Problem to work on: Pull every line containing the word "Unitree" out of the material below.

Supplied records:
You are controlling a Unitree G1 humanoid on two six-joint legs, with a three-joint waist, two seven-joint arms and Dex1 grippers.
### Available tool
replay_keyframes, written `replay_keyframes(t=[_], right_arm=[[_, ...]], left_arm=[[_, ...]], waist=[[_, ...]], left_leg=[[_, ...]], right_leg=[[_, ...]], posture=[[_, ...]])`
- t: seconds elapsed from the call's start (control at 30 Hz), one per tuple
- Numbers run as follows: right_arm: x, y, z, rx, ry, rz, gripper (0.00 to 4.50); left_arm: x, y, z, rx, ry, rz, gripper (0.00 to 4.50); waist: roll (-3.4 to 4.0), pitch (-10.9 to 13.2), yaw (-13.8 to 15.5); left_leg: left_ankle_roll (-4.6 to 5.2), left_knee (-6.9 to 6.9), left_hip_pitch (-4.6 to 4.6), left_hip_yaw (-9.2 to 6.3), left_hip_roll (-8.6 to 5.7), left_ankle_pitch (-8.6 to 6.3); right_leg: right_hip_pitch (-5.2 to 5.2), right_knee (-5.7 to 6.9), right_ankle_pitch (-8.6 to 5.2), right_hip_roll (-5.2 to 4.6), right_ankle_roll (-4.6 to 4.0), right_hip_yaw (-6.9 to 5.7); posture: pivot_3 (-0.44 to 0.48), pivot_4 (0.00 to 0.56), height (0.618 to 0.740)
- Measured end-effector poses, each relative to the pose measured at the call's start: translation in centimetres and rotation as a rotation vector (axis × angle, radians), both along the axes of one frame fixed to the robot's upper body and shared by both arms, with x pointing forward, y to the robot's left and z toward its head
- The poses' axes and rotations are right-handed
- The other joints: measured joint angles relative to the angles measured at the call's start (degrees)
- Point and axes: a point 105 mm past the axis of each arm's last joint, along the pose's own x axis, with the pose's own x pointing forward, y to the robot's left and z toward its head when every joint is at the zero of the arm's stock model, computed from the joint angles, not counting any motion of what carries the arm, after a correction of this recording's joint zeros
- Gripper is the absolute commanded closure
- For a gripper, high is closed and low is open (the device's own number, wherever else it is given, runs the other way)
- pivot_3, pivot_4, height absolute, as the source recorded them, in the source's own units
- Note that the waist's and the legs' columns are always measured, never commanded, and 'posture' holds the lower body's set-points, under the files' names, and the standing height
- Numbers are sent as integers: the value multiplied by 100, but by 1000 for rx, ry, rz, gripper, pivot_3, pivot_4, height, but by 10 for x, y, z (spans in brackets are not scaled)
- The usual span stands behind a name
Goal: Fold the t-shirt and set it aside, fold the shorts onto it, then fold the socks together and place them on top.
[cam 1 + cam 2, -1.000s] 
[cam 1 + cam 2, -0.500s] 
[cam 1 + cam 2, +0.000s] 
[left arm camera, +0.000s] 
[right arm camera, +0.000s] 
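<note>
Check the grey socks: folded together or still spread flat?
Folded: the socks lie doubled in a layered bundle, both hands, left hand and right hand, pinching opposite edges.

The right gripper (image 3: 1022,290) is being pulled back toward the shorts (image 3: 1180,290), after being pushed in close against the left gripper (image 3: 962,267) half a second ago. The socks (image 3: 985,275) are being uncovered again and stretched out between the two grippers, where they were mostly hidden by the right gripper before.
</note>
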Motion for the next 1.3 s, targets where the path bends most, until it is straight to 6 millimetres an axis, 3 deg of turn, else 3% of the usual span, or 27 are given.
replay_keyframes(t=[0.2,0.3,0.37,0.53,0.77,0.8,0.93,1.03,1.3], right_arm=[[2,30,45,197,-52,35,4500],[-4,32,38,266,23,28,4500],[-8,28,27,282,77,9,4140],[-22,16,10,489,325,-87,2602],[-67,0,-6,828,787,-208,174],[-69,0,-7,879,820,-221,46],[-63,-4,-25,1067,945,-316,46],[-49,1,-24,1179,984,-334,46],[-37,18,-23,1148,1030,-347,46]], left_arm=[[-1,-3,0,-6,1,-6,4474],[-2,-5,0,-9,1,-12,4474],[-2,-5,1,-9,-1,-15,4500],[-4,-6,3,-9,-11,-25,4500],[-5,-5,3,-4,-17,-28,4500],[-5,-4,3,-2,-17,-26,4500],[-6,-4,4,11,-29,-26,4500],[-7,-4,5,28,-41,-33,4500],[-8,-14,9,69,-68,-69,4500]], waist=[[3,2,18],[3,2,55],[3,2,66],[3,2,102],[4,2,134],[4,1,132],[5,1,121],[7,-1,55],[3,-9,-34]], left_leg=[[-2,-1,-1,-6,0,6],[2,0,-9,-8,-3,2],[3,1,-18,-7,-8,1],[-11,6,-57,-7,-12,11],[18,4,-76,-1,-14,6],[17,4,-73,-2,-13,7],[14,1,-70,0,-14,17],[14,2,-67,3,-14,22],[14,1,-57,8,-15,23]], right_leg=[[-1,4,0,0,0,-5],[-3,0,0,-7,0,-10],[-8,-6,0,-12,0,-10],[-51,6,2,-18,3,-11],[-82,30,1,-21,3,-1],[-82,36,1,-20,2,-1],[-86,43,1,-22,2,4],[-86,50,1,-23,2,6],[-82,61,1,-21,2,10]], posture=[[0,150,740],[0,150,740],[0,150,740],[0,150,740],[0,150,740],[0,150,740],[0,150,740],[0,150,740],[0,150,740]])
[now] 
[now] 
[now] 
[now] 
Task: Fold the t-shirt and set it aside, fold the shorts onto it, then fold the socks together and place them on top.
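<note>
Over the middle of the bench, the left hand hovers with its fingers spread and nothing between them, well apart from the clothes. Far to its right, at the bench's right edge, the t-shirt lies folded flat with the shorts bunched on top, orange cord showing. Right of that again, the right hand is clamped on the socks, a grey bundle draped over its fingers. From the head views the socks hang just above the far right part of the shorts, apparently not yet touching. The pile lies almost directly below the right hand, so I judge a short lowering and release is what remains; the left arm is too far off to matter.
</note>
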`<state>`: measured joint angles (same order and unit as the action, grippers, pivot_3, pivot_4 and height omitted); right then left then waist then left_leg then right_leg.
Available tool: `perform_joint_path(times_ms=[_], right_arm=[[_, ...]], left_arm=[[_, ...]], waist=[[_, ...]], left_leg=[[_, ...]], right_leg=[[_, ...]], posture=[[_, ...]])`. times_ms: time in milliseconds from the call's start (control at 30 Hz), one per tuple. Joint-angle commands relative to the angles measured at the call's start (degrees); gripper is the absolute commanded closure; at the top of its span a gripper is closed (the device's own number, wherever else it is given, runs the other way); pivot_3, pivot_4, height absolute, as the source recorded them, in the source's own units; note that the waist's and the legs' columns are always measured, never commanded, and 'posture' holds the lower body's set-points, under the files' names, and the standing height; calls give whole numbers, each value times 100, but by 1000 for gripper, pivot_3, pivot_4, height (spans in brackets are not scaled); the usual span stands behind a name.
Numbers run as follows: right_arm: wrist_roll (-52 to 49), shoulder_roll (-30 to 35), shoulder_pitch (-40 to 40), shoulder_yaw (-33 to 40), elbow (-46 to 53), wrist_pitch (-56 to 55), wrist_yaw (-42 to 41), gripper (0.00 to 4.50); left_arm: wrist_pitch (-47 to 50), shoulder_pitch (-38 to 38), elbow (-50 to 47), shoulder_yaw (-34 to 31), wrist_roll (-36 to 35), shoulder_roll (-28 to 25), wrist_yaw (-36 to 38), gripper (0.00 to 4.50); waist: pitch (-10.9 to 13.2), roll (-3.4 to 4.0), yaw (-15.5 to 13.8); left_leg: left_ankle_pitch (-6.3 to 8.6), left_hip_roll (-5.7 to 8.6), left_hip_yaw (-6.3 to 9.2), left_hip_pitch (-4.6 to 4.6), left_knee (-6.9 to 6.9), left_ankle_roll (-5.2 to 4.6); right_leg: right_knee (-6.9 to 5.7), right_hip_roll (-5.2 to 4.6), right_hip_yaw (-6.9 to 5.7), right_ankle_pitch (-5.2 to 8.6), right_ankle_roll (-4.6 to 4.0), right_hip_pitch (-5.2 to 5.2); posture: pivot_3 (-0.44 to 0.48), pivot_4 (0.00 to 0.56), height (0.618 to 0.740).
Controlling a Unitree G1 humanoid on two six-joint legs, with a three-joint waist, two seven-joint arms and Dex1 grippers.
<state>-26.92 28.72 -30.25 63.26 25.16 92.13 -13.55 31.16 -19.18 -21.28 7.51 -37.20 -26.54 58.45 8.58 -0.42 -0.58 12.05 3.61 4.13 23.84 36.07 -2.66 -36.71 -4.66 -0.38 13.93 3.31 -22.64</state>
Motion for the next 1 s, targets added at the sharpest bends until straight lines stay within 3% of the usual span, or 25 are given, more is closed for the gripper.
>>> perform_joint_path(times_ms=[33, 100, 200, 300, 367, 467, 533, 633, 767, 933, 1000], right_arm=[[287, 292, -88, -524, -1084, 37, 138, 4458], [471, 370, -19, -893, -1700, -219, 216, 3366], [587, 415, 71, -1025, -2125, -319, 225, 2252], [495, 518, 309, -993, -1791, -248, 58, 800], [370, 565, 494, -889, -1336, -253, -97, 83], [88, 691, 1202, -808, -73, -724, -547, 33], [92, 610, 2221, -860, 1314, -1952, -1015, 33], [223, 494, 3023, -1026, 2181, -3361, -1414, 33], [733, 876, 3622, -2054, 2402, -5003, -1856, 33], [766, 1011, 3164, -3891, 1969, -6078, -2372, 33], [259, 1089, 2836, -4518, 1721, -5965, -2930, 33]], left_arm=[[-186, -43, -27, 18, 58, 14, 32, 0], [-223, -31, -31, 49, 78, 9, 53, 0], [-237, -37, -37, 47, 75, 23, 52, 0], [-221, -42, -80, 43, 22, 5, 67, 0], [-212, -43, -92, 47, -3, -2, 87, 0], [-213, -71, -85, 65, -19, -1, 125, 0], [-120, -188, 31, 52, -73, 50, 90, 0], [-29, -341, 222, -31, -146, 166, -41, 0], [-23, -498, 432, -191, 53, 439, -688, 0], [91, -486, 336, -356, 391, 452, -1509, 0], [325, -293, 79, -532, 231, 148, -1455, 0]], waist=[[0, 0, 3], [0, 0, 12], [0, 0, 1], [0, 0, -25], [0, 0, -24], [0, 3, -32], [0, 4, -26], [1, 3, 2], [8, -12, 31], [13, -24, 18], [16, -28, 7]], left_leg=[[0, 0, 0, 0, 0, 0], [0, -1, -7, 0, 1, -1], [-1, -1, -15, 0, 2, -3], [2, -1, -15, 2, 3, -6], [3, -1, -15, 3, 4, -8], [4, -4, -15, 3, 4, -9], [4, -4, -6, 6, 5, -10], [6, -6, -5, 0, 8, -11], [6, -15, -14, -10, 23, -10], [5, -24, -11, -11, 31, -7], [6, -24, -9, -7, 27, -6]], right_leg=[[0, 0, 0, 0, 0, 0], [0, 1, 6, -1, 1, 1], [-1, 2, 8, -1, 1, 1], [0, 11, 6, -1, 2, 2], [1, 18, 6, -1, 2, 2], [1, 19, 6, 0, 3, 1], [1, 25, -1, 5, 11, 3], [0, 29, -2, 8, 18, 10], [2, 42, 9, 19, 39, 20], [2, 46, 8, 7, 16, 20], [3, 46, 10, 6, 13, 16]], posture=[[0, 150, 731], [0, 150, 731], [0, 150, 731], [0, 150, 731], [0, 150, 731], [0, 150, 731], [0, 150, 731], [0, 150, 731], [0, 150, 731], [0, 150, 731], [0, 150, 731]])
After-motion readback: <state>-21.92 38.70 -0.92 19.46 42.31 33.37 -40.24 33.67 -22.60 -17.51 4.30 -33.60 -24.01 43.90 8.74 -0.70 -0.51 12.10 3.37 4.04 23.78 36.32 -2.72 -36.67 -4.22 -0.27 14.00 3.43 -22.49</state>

Response to this exercise:
You are controlling a Unitree G1 humanoid on two six-joint legs, with a three-joint waist, two seven-joint arms and Dex1 grippers.
Controlling a Unitree G1 humanoid on two six-joint legs, with a three-joint waist, two seven-joint arms and Dex1 grippers.

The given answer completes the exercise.